## What you should do
Transcribe the records below. Leave nothing out and change nothing.

(Dataset excerpts)
Content starts
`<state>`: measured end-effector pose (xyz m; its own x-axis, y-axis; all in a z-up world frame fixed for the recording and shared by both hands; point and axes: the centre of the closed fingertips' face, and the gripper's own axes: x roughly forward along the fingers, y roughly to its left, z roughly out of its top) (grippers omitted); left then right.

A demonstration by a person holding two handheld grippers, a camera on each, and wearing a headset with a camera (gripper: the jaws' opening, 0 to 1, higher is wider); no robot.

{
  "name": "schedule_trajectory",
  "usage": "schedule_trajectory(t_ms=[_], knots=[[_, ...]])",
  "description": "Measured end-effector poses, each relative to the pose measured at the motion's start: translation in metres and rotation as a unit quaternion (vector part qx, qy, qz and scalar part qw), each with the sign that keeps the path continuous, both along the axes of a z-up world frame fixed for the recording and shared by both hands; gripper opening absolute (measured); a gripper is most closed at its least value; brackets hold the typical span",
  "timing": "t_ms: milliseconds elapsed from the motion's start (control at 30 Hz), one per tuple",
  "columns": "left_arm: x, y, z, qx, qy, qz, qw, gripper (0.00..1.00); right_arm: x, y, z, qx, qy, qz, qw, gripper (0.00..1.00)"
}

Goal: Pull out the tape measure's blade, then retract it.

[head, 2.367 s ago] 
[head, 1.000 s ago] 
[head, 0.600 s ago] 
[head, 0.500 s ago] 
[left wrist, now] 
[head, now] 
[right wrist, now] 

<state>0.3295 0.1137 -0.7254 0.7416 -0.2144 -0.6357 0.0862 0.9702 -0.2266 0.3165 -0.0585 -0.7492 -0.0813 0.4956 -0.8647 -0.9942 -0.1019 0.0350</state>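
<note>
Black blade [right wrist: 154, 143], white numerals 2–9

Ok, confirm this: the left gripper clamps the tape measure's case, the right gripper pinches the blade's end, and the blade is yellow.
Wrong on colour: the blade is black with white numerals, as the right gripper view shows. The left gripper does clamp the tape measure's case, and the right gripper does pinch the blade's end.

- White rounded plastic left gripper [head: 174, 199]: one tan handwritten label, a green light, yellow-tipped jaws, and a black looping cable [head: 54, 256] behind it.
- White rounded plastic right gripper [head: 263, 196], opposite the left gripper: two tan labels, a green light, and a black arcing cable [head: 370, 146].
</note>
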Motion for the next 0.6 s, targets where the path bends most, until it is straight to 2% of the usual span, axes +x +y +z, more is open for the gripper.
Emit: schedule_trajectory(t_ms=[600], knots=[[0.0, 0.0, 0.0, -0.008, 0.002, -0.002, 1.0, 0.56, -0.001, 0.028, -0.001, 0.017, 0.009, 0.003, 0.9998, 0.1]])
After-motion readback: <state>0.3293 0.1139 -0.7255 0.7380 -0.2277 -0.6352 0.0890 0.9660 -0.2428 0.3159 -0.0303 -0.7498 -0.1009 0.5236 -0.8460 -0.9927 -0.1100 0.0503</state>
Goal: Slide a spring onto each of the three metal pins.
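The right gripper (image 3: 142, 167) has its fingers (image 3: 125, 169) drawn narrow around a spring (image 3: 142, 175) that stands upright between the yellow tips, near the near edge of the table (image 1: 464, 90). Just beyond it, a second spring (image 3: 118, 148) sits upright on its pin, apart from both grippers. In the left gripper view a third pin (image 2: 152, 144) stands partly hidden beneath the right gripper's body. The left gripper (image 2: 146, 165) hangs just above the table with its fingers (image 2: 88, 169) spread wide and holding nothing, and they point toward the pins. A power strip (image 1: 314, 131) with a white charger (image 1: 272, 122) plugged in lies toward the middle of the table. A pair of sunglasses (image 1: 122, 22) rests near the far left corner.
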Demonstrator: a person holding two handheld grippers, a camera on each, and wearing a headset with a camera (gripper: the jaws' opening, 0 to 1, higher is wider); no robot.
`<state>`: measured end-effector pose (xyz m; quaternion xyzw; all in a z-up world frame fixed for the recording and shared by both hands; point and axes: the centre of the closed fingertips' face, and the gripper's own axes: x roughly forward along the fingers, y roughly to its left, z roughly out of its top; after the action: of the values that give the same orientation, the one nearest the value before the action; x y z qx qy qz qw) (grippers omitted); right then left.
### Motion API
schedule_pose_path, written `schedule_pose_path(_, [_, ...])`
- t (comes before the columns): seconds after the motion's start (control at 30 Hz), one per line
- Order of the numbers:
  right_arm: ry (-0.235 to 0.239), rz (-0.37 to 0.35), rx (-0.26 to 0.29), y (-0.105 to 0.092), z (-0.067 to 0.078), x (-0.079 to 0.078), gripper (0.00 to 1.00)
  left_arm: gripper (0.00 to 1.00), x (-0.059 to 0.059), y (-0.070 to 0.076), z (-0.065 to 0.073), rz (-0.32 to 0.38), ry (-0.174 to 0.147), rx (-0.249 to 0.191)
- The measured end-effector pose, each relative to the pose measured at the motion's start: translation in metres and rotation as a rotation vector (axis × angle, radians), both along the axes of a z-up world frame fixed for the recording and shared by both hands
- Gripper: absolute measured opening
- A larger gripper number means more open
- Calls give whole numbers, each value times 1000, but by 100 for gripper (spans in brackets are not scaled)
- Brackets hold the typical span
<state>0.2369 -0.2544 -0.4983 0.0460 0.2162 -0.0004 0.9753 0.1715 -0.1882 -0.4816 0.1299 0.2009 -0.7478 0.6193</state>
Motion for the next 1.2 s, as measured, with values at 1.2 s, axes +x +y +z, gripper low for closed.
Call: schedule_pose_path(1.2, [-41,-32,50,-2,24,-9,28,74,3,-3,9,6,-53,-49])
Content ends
## Task output
`<state>`: measured end-effector pose (xyz m; its own x-axis, y-axis; all in a z-up world frame fixed for the recording and shared by both hands; point and axes: the centre of the closed fingertips' face, and the gripper's own axes: x roughly forward along the fingers, y roughly to its left, z roughly out of its top) (grippers omitted); left then right.

A demonstration by a person holding two handheld grippers, a camera on each, and wearing a headset with a camera (gripper: the jaws' opening, 0 to 1, higher is wider); no robot.

{
  "name": "schedule_trajectory",
  "usage": "schedule_trajectory(t_ms=[_], knots=[[_, ...]])",
  "description": "Measured end-effector poses, each relative to the pose measured at the motion's start: translation in metres and rotation as a unit quaternion (vector part qx, qy, qz and scalar part qw), each with the sign that keeps the path continuous, both along the axes of a z-up world frame fixed for the recording and shared by both hands; gripper opening absolute (measured); a gripper is most closed at its least value; brackets hold the typical span",
  "timing": "t_ms: milliseconds elapsed from the motion's start (control at 30 Hz), one per tuple",
  "columns": "left_arm: x, y, z, qx, qy, qz, qw, gripper (0.00..1.00); right_arm: x, y, z, qx, qy, qz, qw, gripper (0.00..1.00)"
}

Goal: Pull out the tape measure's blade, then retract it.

[head, 2.367 s ago] 
[head, 1.000 s ago] 
[head, 0.600 s ago] 
[head, 0.500 s ago] 
[left wrist, now] 
[head, now] 
[right wrist, now] 

<state>0.3295 0.1137 -0.7254 0.7416 -0.2144 -0.6357 0.0862 0.9702 -0.2266 0.3165 -0.0585 -0.7492 -0.0813 0.4956 -0.8647 -0.9942 -0.1019 0.0350</state>
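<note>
Black blade [right wrist: 154, 143], white numerals 2–9

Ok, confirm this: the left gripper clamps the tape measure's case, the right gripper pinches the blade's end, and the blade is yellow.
Wrong on colour: the blade is black with white numerals, as the right gripper view shows. The left gripper does clamp the tape measure's case, and the right gripper does pinch the blade's end.

- White rounded plastic left gripper [head: 174, 199]: one tan handwritten label, a green light, yellow-tipped jaws, and a black looping cable [head: 54, 256] behind it.
- White rounded plastic right gripper [head: 263, 196], opposite the left gripper: two tan labels, a green light, and a black arcing cable [head: 370, 146].
</note>
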Motion for the next 0.6 s, targets where the path bends most, until it is straight to 2% of the usual span, axes +x +y +z, more is open for the gripper.
Emit: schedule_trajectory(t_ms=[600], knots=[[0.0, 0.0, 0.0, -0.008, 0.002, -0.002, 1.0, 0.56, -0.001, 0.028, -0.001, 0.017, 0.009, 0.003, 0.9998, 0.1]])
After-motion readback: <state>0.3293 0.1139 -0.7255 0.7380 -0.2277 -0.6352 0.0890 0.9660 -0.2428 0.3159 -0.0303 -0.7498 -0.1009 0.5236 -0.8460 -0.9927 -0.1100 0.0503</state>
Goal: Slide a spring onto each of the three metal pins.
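The right gripper (image 3: 142, 167) has its fingers (image 3: 125, 169) drawn narrow around a spring (image 3: 142, 175) that stands upright between the yellow tips, near the near edge of the table (image 1: 464, 90). Just beyond it, a second spring (image 3: 118, 148) sits upright on its pin, apart from both grippers. In the left gripper view a third pin (image 2: 152, 144) stands partly hidden beneath the right gripper's body. The left gripper (image 2: 146, 165) hangs just above the table with its fingers (image 2: 88, 169) spread wide and holding nothing, and they point toward the pins. A power strip (image 1: 314, 131) with a white charger (image 1: 272, 122) plugged in lies toward the middle of the table. A pair of sunglasses (image 1: 122, 22) rests near the far left corner.
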Demonstrator: a person holding two handheld grippers, a camera on each, and wearing a headset with a camera (gripper: the jaws' opening, 0 to 1, higher is wider); no robot.
`<state>`: measured end-effector pose (xyz m; quaternion xyzw; all in a z-up world frame fixed for the recording and shared by both hands; point and axes: the centre of the closed fingertips' face, and the gripper's own axes: x roughly forward along the fingers, y roughly to its left, z roughly out of its top; after the action: of the values that give the same orientation, the one nearest the value before the action; x y z qx qy qz qw) (grippers omitted); right then left.
### Motion API
schedule_pose_path, written `schedule_pose_path(_, [_, ...])`
- t (comes before the columns): seconds after the motion's start (control at 30 Hz), one per line
- Order of the numbers:
  right_arm: ry (-0.235 to 0.239), rz (-0.37 to 0.35), rx (-0.26 to 0.29), y (-0.105 to 0.092), z (-0.067 to 0.078), x (-0.079 to 0.078), gripper (0.00 to 1.00)
  left_arm: gripper (0.00 to 1.00), x (-0.059 to 0.059), y (-0.070 to 0.076), z (-0.065 to 0.073), rz (-0.32 to 0.38), ry (-0.174 to 0.147), rx (-0.249 to 0.191)
- The measured end-effector pose, each relative to the pose measured at the motion's start: translation in metres and rotation as a rotation vector (axis × angle, radians), both along the axes of a z-up world frame fixed for the recording and shared by both hands
- Gripper: absolute measured opening
- A larger gripper number means more open
- Calls give whole numbers, each value times 1000, but by 100 for gripper (spans in brackets are not scaled)
- Brackets hold the typical span
<state>0.2369 -0.2544 -0.4983 0.0460 0.2162 -0.0004 0.9753 0.1715 -0.1882 -0.4816 0.1299 0.2009 -0.7478 0.6193</state>
Motion for the next 1.2 s, as measured, with values at 1.2 s, axes +x +y +z, gripper low for closed.
Call: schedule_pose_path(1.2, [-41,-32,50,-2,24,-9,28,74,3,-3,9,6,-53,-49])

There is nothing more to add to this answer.